Cover Image for Anthropic introduces a new security system that it claims can stop almost all AI jailbreaks.
Tue Feb 04 2025

Anthropic introduces a new security system that it claims can stop almost all AI jailbreaks.

A new security measure incorporates values into large language models.

Anthropic has introduced a new conceptual safety measure known as "constitutional classifiers," which was tested in its language model Claude 3.5 Sonnet. This initiative aims to incorporate a set of human values into language models, in an effort to mitigate the abusive use of these systems through harmful prompts.

The company's safety research team revealed that, following the implementation of constitutional classifiers, there was an 81.6% reduction in successful jailbreaks of the Claude 3.5 model. Additionally, it was observed that this new safety measure had a minimal impact on performance, with an absolute increase of 0.38% in production rejections and a 23.7% increase in inference overhead.

Despite the ability of language models to generate risky content, Anthropic, like others in the industry, is focused on challenges related to chemical, biological, radiological, and nuclear (CBRN) content. To demonstrate the effectiveness of constitutional classifiers, the company launched a demonstration that challenges users to overcome eight levels related to CBRN content jailbreaks. This strategy has drawn criticism from some who view it as a way of shifting security responsibility onto the community without any form of reward.

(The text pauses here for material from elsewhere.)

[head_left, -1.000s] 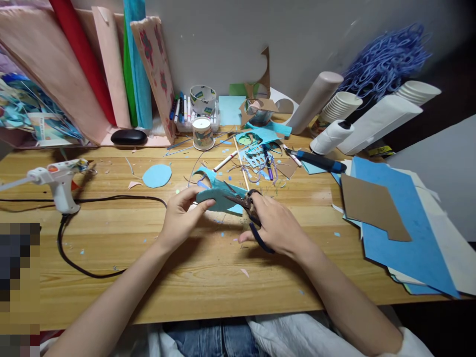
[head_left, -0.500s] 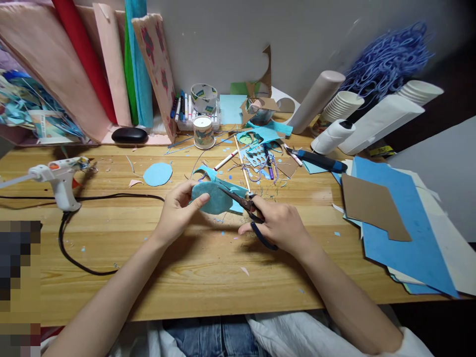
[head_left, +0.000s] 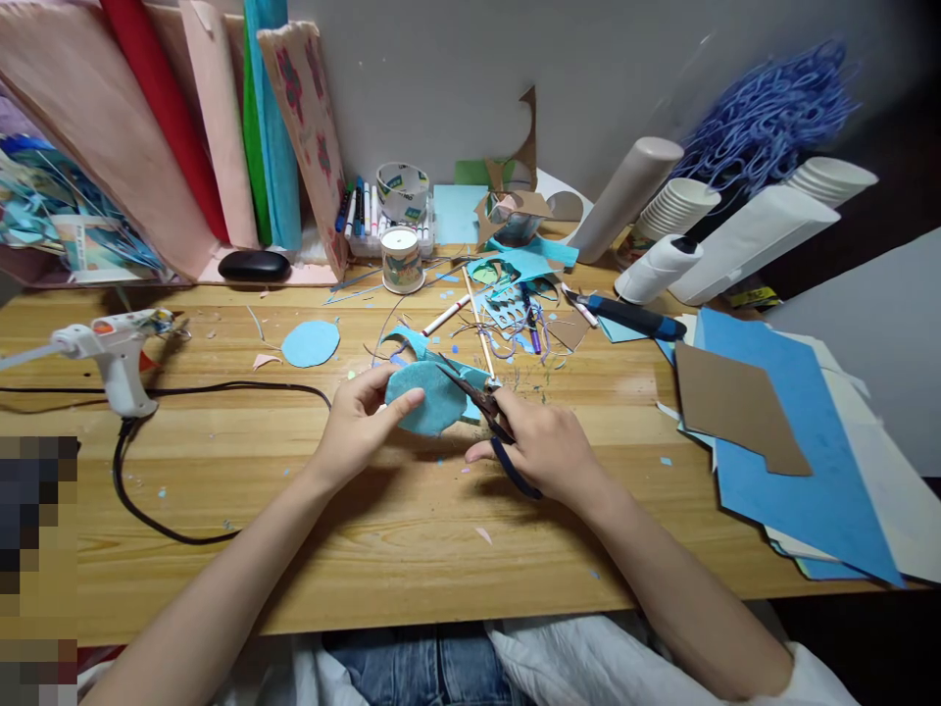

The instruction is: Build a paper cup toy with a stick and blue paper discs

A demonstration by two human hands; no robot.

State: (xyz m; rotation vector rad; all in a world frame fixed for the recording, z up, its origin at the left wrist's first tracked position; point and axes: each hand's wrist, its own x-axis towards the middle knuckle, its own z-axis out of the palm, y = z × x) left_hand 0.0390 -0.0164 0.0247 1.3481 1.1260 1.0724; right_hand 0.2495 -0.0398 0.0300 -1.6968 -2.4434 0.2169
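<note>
My left hand (head_left: 358, 424) pinches a rounded piece of teal felt (head_left: 432, 396) just above the wooden table (head_left: 397, 529), thumb on top. My right hand (head_left: 542, 446) is closed through the dark handles of a pair of scissors (head_left: 486, 414). The blades point up and left, and their tips lie on the felt's right edge. A strip of teal offcut (head_left: 409, 341) curls behind the felt. A cut light-blue disc (head_left: 311, 344) lies flat to the left.
A white glue gun (head_left: 112, 345) with a black cord (head_left: 147, 500) stands at the left. Blue sheets with brown card (head_left: 739, 407) are stacked at the right. Paper rolls, markers (head_left: 362, 211), a tape cup (head_left: 401, 261), scraps and stacked cups (head_left: 672, 211) line the back.
My left hand has turned the teal felt so more of its rounded face shows. The scissors have moved a little along its right edge. Both hands stay in place.
</note>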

Anthropic explained that the jailbreaks that managed to bypass their defense did so by circumventing the classifiers rather than preventing them from functioning. They provided examples of techniques such as benign paraphrasing, where the language is modified to describe the extraction of toxins, and length exploitation, which involves confusing the model with unnecessary details.

Despite the success in reducing jailbreaks, the company acknowledged that the prompts used during the constitutional classifiers’ testing exhibited "impractically high rejection rates" and admitted the possibility of false positives and negatives in their rubric-based testing system.

On the other hand, a new language model, DeepSeek R1, has emerged in China. This open-source model, capable of running on modest hardware, has faced similar challenges with jailbreak techniques, such as "God mode," which are used to bypass protections related to the discussion of controversial topics in Chinese history and politics.